■ WHAT YOU SHOULD DO: All that should come back is the lines of the data below from the one containing "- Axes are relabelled" to the one containing "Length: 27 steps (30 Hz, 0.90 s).", inclusive, exactly as they stand.

■ STUDY MATERIAL:
:::::

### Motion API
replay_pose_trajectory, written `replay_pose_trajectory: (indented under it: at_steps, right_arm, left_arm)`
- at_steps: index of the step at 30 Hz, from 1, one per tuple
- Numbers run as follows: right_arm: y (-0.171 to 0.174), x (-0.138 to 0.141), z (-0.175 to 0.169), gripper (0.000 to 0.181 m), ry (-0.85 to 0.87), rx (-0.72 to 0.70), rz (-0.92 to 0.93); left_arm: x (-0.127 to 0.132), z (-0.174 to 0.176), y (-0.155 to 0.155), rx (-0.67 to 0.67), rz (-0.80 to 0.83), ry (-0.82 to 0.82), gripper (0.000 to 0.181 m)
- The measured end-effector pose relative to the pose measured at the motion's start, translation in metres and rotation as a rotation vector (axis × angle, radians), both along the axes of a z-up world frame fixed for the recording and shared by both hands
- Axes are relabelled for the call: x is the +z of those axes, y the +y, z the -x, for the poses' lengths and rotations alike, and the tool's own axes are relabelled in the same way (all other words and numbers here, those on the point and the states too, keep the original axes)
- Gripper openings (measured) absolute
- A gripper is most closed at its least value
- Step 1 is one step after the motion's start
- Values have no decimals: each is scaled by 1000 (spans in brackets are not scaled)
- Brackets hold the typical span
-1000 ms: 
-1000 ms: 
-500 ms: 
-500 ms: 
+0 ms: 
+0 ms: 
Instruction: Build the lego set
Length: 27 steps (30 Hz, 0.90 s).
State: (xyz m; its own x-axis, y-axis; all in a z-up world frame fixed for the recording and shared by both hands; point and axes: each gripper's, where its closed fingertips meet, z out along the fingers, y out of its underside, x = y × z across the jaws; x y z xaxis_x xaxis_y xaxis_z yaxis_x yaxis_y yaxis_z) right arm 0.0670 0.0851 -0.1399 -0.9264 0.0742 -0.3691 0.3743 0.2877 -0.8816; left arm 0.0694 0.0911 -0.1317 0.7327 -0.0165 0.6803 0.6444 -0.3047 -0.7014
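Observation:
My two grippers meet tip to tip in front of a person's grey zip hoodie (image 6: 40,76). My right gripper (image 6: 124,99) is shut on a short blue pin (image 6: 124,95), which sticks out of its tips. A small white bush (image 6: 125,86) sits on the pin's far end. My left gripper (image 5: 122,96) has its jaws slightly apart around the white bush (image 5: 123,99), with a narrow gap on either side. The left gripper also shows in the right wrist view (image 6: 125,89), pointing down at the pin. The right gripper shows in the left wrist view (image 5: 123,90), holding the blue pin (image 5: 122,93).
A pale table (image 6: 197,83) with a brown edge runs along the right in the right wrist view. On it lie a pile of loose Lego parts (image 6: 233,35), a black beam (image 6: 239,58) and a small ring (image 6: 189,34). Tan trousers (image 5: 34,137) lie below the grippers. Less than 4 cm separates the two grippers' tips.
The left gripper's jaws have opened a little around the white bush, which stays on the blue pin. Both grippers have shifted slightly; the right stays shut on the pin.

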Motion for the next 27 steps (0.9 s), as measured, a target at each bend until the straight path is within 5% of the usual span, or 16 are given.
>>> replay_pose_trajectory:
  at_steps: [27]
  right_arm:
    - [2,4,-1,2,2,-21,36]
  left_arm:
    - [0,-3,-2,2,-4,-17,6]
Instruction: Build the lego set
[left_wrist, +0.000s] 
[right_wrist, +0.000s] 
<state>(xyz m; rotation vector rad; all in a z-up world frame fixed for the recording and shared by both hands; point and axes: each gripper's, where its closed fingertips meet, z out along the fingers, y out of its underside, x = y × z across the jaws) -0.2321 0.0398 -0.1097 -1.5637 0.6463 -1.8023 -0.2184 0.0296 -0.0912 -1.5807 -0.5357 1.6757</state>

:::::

■ REPLY TO THE EXERCISE:
- Axes are relabelled for the call: x is the +z of those axes, y the +y, z the -x, for the poses' lengths and rotations alike, and the tool's own axes are relabelled in the same way (all other words and numbers here, those on the point and the states too, keep the original axes)
- Gripper openings (measured) absolute
- A gripper is most closed at its least value
- Step 1 is one step after the motion's start
- Values have no decimals: each is scaled by 1000 (spans in brackets are not scaled)
- Brackets hold the typical span
-1000 ms: 
-1000 ms: 
-500 ms: 
-500 ms: 
+0 ms: 
+0 ms: 
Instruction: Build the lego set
Length: 27 steps (30 Hz, 0.90 s).

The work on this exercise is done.